Throughout the interview McMurdo repeats the words ‘play’, ‘crude’ and ‘robots’ this is to show how we now see the words and what they mean to us; play used to be in a park or outside and now more and more children have electronic toys which are and making them into robots; for example she has taken a photograph of a young girl looking at old dolls which are trapped behind a glass case as if they were in a museum which shows that they are seen as old artifacts rather than a new idea, she is stood far away from them so looks more confused and scared than intrigued and interested about the toys. McMurdo wanted to show the relationship between real life with a robot in her work so she did a moving image piece with an ice skater and a girl in her room who were the same age and look but were different girls. This piece had both films showing at the same time side by side with the ice skater executing her tricks and positions perfectly where the other girl was in her room looking past the camera to what can only be thought of this day as a computer where she was copying the moves and dance of the first performer; throughout the exhibition it was said that more people were watching the girl in her room trying to mimic the professional, this could be because we relate to her making mistakes and trying all over again in the privacy of her own space rather than showing off with perfect  balance and grace.


Present themsevles
Alice Hawkins is a fashion photographer and this has caused arguments due to the body and how it is looked upon because of the types of females shown in magazines and the media as having the perfect body or the ideal figure. Laura Mulvey is a feminist who explains the male gaze “the dominant visual representation of the female body and female sexuality is ordered and governed by an implicitly   male gaze; that is to say, by way of looking shaped within a society constructed along patriarchal and hetero-normative lines.” For a woman to create a different reaction from the audience it has been shown eye contact with the camera shows empowerment and strength.
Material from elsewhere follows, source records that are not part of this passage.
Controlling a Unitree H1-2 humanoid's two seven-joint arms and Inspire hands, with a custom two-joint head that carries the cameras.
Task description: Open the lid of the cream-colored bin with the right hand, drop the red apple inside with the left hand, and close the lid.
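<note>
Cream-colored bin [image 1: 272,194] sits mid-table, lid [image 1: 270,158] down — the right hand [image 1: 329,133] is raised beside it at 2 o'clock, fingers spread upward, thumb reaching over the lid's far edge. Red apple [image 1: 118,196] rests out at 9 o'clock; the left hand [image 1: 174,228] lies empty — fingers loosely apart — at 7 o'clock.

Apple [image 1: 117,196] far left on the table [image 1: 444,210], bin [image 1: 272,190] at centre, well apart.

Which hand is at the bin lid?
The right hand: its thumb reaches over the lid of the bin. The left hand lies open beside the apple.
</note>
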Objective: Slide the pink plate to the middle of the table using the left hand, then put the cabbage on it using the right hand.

Hawkins places her models in their real habitat where they are comfortable; for example, Las Vegas models would wear crocodile skin in a leather couched room, or circus women in animal prints. Her photographs suggest stereotypes and labels given by society and themselves by their body language and how they dress and act; one photo of a Burlesque dancer, Storm, was captured in her retirement and people found it difficult to see past the boob jobs and Botox but to think that an old woman could have been a successful strip tease confused people. A montage of Danni Wells (glamour model) was shown too, and to the disappointment of teenage boys it was of her face and not the rest of her body to show that she is still a real person that has feelings; the reaction from the boys show how they are thinking these days and that women are just objects to be looked at.
Sarah Eyre did a photographic collection called ‘Wigs’ where she had put popular styled wigs on a manikin head but so they looked as though they were looking down or to the side. She concentrated on the theme of Victorian sex traders which created her technique on printing like a newspaper and how sex is packaged for us, she thought wigs were passive objects when in fact they have meaning which is very narrow and for her this related to what’s acceptable within mainstream sexual desire. She named her wig photos, one ‘Rachel’  because it looked like the type of hair Jenifer Aniston would have when she played Rachel in ‘Friends’, others were girly names like ‘Mandy’ or ‘Mindy’ which sound friendly and sweet when actually these were the types of name sex workers would use for themselves. So the wigs they put on or now we see them show how females were seen or how they sold themselves by just the wigs and nothing else, we don’t need to see their body to get an idea of their past.